» What you should do: Output all the records below, word for word.

» Exercise data:
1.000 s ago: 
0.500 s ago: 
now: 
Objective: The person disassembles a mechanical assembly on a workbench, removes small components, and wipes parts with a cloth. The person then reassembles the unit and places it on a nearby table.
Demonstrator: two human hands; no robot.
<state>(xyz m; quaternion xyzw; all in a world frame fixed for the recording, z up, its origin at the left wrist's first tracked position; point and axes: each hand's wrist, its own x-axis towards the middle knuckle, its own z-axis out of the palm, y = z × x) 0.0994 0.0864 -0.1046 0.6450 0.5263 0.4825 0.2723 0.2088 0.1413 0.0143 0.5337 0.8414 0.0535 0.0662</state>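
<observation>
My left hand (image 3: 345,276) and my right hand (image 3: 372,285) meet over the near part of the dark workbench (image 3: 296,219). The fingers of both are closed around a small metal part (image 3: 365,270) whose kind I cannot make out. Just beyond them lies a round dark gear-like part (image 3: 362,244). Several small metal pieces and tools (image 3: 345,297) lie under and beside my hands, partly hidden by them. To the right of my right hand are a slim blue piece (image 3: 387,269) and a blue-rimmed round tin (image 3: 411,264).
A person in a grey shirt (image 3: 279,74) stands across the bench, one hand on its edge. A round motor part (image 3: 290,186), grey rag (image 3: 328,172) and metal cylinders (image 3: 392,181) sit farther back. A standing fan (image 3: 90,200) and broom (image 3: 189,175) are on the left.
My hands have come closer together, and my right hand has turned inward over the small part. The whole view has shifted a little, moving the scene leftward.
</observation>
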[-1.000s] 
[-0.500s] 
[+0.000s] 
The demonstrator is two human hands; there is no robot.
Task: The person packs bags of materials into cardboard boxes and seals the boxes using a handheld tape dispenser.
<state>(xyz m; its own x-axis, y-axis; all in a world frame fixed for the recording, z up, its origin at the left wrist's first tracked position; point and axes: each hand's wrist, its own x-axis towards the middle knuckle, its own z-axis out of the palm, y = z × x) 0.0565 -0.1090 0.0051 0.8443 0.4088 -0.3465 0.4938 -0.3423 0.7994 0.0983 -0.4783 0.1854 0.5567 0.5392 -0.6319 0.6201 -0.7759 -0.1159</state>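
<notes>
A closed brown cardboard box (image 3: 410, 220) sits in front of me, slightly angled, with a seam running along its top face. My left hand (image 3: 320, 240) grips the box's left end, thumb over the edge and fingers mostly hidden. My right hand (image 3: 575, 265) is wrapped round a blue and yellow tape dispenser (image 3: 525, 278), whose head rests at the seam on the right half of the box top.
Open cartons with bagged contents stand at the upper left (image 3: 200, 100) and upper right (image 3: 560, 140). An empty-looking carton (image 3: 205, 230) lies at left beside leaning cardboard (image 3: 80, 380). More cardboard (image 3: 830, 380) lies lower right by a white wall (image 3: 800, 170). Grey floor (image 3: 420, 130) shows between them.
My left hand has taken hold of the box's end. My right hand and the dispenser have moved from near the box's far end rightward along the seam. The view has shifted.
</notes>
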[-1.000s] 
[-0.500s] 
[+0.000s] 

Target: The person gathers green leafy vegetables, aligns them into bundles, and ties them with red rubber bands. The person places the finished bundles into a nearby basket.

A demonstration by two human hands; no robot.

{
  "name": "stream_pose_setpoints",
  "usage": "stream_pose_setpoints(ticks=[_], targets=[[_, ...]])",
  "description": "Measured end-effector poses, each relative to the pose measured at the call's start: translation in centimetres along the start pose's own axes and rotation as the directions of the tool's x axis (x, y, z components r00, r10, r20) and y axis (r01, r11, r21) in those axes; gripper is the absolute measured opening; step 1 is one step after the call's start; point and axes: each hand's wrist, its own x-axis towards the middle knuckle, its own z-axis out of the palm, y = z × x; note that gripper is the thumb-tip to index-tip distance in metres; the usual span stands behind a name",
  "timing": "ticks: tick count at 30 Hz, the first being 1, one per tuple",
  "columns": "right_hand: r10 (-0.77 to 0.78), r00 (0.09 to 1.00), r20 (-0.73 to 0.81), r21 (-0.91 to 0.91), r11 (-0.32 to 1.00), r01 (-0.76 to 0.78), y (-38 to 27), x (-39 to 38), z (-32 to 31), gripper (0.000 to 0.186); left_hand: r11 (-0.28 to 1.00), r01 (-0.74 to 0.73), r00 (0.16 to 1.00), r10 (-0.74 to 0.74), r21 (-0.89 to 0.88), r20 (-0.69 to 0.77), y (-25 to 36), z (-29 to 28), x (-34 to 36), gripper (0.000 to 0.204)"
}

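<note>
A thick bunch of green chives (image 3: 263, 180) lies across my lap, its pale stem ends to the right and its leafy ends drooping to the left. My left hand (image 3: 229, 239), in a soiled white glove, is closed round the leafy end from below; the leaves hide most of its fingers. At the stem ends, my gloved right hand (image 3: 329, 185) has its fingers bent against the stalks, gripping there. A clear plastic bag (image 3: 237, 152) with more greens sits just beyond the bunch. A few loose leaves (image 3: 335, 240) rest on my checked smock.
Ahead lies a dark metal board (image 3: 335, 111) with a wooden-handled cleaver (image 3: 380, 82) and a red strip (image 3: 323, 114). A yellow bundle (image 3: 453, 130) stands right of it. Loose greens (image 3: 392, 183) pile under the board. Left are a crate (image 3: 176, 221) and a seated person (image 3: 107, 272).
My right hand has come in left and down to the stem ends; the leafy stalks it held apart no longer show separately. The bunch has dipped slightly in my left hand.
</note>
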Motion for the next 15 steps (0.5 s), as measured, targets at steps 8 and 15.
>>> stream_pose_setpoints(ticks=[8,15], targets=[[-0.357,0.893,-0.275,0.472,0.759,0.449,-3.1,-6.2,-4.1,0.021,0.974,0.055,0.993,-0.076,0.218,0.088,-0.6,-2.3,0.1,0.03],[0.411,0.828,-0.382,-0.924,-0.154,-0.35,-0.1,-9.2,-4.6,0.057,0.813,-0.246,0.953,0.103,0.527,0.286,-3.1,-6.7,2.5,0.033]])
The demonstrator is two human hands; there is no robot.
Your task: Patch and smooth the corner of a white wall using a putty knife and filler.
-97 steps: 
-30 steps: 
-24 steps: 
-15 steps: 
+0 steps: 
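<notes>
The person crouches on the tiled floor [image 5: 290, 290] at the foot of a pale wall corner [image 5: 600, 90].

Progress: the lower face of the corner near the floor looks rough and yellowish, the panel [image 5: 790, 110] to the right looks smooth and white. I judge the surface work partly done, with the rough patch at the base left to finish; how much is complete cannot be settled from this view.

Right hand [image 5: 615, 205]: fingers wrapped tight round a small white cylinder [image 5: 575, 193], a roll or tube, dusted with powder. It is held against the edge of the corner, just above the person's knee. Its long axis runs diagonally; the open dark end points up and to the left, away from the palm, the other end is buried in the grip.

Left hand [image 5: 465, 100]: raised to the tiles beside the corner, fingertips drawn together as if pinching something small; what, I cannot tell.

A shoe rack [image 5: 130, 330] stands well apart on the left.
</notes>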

» Result of the exercise:
1.000 s ago: 
0.500 s ago: 
now: 
Objective: The person disassembles a mechanical assembly on a workbench, removes small components, and wipes parts with a cloth. The person then reassembles the unit and places it on a nearby table.
Demonstrator: two human hands; no robot.
<state>(xyz m; quaternion xyzw; all in a world frame fixed for the recording, z up, its origin at the left wrist's first tracked position; point and axes: each hand's wrist, its own x-axis towards the middle knuckle, its own z-axis out of the palm, y = z × x) 0.0994 0.0864 -0.1046 0.6450 0.5263 0.4825 0.2723 0.2088 0.1413 0.0143 0.5337 0.8414 0.0535 0.0662</state>
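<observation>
My left hand (image 3: 345,276) and my right hand (image 3: 372,285) meet over the near part of the dark workbench (image 3: 296,219). The fingers of both are closed around a small metal part (image 3: 365,270) whose kind I cannot make out. Just beyond them lies a round dark gear-like part (image 3: 362,244). Several small metal pieces and tools (image 3: 345,297) lie under and beside my hands, partly hidden by them. To the right of my right hand are a slim blue piece (image 3: 387,269) and a blue-rimmed round tin (image 3: 411,264).
A person in a grey shirt (image 3: 279,74) stands across the bench, one hand on its edge. A round motor part (image 3: 290,186), grey rag (image 3: 328,172) and metal cylinders (image 3: 392,181) sit farther back. A standing fan (image 3: 90,200) and broom (image 3: 189,175) are on the left.
My hands have come closer together, and my right hand has turned inward over the small part. The whole view has shifted a little, moving the scene leftward.
</observation>
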[-1.000s] 
[-0.500s] 
[+0.000s] 
The demonstrator is two human hands; there is no robot.
Task: The person packs bags of materials into cardboard boxes and seals the boxes using a handheld tape dispenser.
<state>(xyz m; its own x-axis, y-axis; all in a world frame fixed for the recording, z up, its origin at the left wrist's first tracked position; point and axes: each hand's wrist, its own x-axis towards the middle knuckle, its own z-axis out of the palm, y = z × x) 0.0565 -0.1090 0.0051 0.8443 0.4088 -0.3465 0.4938 -0.3423 0.7994 0.0983 -0.4783 0.1854 0.5567 0.5392 -0.6319 0.6201 -0.7759 -0.1159</state>
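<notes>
A closed brown cardboard box (image 3: 410, 220) sits in front of me, slightly angled, with a seam running along its top face. My left hand (image 3: 320, 240) grips the box's left end, thumb over the edge and fingers mostly hidden. My right hand (image 3: 575, 265) is wrapped round a blue and yellow tape dispenser (image 3: 525, 278), whose head rests at the seam on the right half of the box top.
Open cartons with bagged contents stand at the upper left (image 3: 200, 100) and upper right (image 3: 560, 140). An empty-looking carton (image 3: 205, 230) lies at left beside leaning cardboard (image 3: 80, 380). More cardboard (image 3: 830, 380) lies lower right by a white wall (image 3: 800, 170). Grey floor (image 3: 420, 130) shows between them.
My left hand has taken hold of the box's end. My right hand and the dispenser have moved from near the box's far end rightward along the seam. The view has shifted.
</notes>
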[-1.000s] 
[-0.500s] 
[+0.000s] 

Target: The person gathers green leafy vegetables, aligns them into bundles, and ties them with red rubber bands. The person places the finished bundles into a nearby basket.

A demonstration by two human hands; no robot.

{
  "name": "stream_pose_setpoints",
  "usage": "stream_pose_setpoints(ticks=[_], targets=[[_, ...]])",
  "description": "Measured end-effector poses, each relative to the pose measured at the call's start: translation in centimetres along the start pose's own axes and rotation as the directions of the tool's x axis (x, y, z components r00, r10, r20) and y axis (r01, r11, r21) in those axes; gripper is the absolute measured opening; step 1 is one step after the call's start; point and axes: each hand's wrist, its own x-axis towards the middle knuckle, its own z-axis out of the palm, y = z × x; note that gripper is the thumb-tip to index-tip distance in metres; the usual span stands behind a name",
  "timing": "ticks: tick count at 30 Hz, the first being 1, one per tuple",
  "columns": "right_hand: r10 (-0.77 to 0.78), r00 (0.09 to 1.00), r20 (-0.73 to 0.81), r21 (-0.91 to 0.91), r11 (-0.32 to 1.00), r01 (-0.76 to 0.78), y (-38 to 27), x (-39 to 38), z (-32 to 31), gripper (0.000 to 0.186); left_hand: r11 (-0.28 to 1.00), r01 (-0.74 to 0.73), r00 (0.16 to 1.00), r10 (-0.74 to 0.74), r21 (-0.89 to 0.88), r20 (-0.69 to 0.77), y (-25 to 36), z (-29 to 28), x (-34 to 36), gripper (0.000 to 0.204)"
}

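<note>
A thick bunch of green chives (image 3: 263, 180) lies across my lap, its pale stem ends to the right and its leafy ends drooping to the left. My left hand (image 3: 229, 239), in a soiled white glove, is closed round the leafy end from below; the leaves hide most of its fingers. At the stem ends, my gloved right hand (image 3: 329, 185) has its fingers bent against the stalks, gripping there. A clear plastic bag (image 3: 237, 152) with more greens sits just beyond the bunch. A few loose leaves (image 3: 335, 240) rest on my checked smock.
Ahead lies a dark metal board (image 3: 335, 111) with a wooden-handled cleaver (image 3: 380, 82) and a red strip (image 3: 323, 114). A yellow bundle (image 3: 453, 130) stands right of it. Loose greens (image 3: 392, 183) pile under the board. Left are a crate (image 3: 176, 221) and a seated person (image 3: 107, 272).
My right hand has come in left and down to the stem ends; the leafy stalks it held apart no longer show separately. The bunch has dipped slightly in my left hand.
</note>
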Motion for the next 15 steps (0.5 s), as measured, targets at steps 8 and 15.
>>> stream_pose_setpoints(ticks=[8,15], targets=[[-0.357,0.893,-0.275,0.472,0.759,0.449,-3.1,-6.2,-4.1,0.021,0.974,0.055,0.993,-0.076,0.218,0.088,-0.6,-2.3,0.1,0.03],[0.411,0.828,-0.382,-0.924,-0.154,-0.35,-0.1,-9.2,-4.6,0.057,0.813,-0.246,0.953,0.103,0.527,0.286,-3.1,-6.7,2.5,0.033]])
The demonstrator is two human hands; there is no robot.
Your task: Patch and smooth the corner of a white wall using a putty knife and filler.
-97 steps: 
-30 steps: 
-24 steps: 
-15 steps: 
+0 steps: 
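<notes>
The person crouches on the tiled floor [image 5: 290, 290] at the foot of a pale wall corner [image 5: 600, 90].

Progress: the lower face of the corner near the floor looks rough and yellowish, the panel [image 5: 790, 110] to the right looks smooth and white. I judge the surface work partly done, with the rough patch at the base left to finish; how much is complete cannot be settled from this view.

Right hand [image 5: 615, 205]: fingers wrapped tight round a small white cylinder [image 5: 575, 193], a roll or tube, dusted with powder. It is held against the edge of the corner, just above the person's knee. Its long axis runs diagonally; the open dark end points up and to the left, away from the palm, the other end is buried in the grip.

Left hand [image 5: 465, 100]: raised to the tiles beside the corner, fingertips drawn together as if pinching something small; what, I cannot tell.

A shoe rack [image 5: 130, 330] stands well apart on the left.
</notes>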

The required output has been given in full.